- [Exercise]
Reproduce every line of the material below exactly. No pictures belong in the copy.

####

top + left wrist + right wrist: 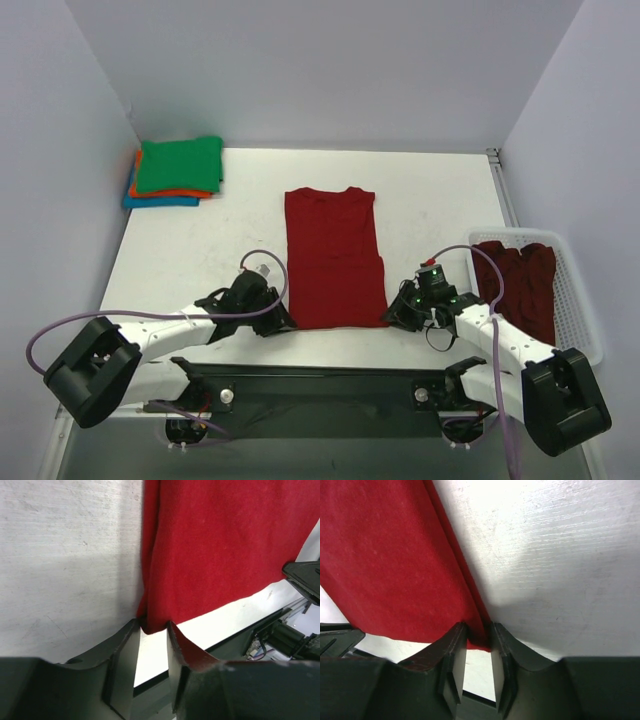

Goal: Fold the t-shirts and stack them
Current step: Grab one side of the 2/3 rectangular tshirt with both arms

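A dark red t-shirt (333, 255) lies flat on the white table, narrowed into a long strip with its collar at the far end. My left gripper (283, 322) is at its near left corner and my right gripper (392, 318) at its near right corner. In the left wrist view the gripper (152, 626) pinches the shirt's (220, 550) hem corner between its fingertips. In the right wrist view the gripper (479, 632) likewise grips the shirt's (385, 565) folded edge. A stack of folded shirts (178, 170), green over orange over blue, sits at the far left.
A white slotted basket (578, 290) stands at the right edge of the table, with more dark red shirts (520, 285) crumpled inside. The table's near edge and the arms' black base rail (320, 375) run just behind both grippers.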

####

- [Expected answer]
top + left wrist + right wrist: 

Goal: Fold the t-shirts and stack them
Current step: Grab one side of the 2/3 rectangular tshirt with both arms

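A dark red t-shirt (333, 255) lies flat on the white table, narrowed into a long strip with its collar at the far end. My left gripper (283, 322) is at its near left corner and my right gripper (392, 318) at its near right corner. In the left wrist view the gripper (152, 626) pinches the shirt's (220, 550) hem corner between its fingertips. In the right wrist view the gripper (479, 632) likewise grips the shirt's (385, 565) folded edge. A stack of folded shirts (178, 170), green over orange over blue, sits at the far left.
A white slotted basket (578, 290) stands at the right edge of the table, with more dark red shirts (520, 285) crumpled inside. The table's near edge and the arms' black base rail (320, 375) run just behind both grippers.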

No additional response is required.